Not only has operational control of transmission been separated from transmission ownership in New England since 1997, many New England transmission owners have gone a step further and have divested themselves of generation assets.  Ownership of generation by transmission owners has provided the prime incentive for discrimination in the provision of transmission service.  Order No. 888, ¶ 30,036 at 31,646 (1996)

The 50 basis point adder, seen in this context, is plainly a reward for past performance, not an inducement for future conduct.  “[R]ewards for this past performance would raise customers’ cost without providing corresponding benefit.” Policy Statement for Incentive Regulation at 61599.  The TOs no longer need an inducement to transfer their transmission assets to an independent transmission operator and providing them a reward after the fact cannot, by definition, provide them with an incentive.  See, e.g., ISO New England, Inc., 96 FERC 61,359 at 62,355 (2001), aff’d, Sithe New England Holdings LLC v. FERC, No. 01-1933 (1st Cir. October 4, 2002) (“applying [deficiency charge] retroactively would not provide an incentive, since LSEs and others would have already made their decisions.”); New England Power Pool, 97 FERC 61,039 at 61,480 (2001), on reh’g, 98 FERC 61,249 (2002) (concluding that a “proposal cannot provide an incentive to encourage procedures that have already been completed.”). 

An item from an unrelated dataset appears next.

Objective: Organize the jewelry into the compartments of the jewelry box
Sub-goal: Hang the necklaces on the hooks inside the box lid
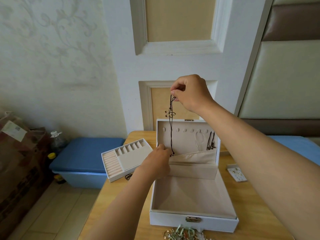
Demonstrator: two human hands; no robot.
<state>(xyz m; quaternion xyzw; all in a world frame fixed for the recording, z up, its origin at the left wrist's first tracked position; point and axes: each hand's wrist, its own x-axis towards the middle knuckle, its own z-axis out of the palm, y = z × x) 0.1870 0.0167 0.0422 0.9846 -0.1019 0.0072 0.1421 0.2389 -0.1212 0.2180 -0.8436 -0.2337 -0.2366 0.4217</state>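
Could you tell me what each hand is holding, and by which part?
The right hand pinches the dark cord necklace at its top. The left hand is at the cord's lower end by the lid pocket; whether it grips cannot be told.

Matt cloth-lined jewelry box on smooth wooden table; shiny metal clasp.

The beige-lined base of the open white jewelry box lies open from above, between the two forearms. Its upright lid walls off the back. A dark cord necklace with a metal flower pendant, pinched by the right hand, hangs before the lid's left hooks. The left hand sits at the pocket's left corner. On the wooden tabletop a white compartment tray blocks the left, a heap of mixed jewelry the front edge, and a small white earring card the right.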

Finally, Transmission Owners cannot reasonably rely on  the Commission's statement in Order No. 2000 that members of existing ISOs “should be allowed to seek transmission pricing reform as newly formed RTOs.”  Order No. 2000 at 31,129.  That statement referred to innovative transmission pricing proposals subject to a cost-benefit test. The Commission did not remotely suggest, however,  that ISO members should receive an incentive for the simple act of joining an RTO.  The Commission recommended, instead,  that a case-by-case evaluation of particular incentive rate proposals was appropriate.  See Order No. 2000 at 31,192. Consistent with that requirement, Order No. 2000 states that applicants for innovative transmission rate treatment must provide a detailed explanation of how any proposed rate treatment would help achieve the goals of Regional Transmission Organizations, including efficient use of and investment in the transmission system and reliability benefits to consumers.[12]  Rewarding a transmission owner for something it is already required to do,[13] or would have done anyway,[14] is not permitted under Order No. 2000. In the particular circumstances of the New England ISO, where the TOs have already transferred operational control of their transmission assets to an independent entity and have divested their generation assets, it is clear that an incentive rate for the simple act of joining an RTO is not warranted.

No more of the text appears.